Data provided:
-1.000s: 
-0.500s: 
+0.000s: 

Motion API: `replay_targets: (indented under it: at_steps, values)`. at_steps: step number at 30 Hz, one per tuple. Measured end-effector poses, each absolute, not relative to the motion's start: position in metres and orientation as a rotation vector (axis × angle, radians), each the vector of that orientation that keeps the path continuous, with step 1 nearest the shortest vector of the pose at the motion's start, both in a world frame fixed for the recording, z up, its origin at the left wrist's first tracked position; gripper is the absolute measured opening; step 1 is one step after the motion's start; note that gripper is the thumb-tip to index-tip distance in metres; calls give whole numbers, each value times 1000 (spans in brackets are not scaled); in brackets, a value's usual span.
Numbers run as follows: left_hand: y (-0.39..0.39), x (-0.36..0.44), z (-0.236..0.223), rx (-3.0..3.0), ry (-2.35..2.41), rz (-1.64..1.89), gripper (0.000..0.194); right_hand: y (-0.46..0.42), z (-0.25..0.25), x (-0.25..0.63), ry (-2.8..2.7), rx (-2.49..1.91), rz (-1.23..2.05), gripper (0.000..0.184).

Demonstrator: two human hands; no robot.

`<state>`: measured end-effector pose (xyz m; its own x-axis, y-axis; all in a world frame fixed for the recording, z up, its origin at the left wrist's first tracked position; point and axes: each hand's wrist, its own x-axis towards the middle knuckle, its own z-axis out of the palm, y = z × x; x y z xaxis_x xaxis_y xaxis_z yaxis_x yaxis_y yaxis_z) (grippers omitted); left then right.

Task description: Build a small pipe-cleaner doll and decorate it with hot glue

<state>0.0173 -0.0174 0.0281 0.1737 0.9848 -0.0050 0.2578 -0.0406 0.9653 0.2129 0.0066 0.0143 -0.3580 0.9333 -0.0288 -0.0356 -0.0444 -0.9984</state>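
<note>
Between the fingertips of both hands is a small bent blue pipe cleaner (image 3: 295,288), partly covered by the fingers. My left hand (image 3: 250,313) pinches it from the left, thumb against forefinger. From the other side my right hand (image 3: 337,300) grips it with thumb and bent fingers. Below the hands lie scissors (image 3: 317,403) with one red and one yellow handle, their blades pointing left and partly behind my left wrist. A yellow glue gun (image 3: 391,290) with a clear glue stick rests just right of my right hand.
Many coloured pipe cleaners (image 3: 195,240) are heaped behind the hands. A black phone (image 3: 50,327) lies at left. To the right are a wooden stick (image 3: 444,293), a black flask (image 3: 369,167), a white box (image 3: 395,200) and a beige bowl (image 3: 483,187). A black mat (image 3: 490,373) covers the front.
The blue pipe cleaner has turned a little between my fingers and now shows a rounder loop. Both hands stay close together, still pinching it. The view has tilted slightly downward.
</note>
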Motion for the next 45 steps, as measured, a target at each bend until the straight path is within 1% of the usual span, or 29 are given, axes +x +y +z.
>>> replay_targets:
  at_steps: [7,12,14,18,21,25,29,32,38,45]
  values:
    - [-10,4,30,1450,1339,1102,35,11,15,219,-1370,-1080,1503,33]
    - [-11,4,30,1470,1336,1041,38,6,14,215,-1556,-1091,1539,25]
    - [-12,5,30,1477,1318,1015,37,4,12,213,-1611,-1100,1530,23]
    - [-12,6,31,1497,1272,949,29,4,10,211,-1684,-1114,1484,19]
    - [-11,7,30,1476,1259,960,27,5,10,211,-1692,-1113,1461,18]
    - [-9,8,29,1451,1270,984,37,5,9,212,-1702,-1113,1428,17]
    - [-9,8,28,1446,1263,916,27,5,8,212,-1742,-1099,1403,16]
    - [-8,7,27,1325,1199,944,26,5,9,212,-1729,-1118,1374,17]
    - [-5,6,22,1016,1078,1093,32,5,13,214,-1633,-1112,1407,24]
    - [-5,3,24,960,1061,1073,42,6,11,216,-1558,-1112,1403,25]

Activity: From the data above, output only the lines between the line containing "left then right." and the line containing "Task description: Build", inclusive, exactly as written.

Response to the task:
`<state>`: measured end-effector pose (xyz m; its own x-axis, y-axis; all in a world frame fixed for the recording, z up, its origin at the left wrist's first tracked position; point and axes: each hand's wrist, its own x-axis towards the middle knuckle, its own z-axis out of the palm, y = z × x; x y z xaxis_x xaxis_y xaxis_z yaxis_x yaxis_y yaxis_z) (grippers omitted); left then right.

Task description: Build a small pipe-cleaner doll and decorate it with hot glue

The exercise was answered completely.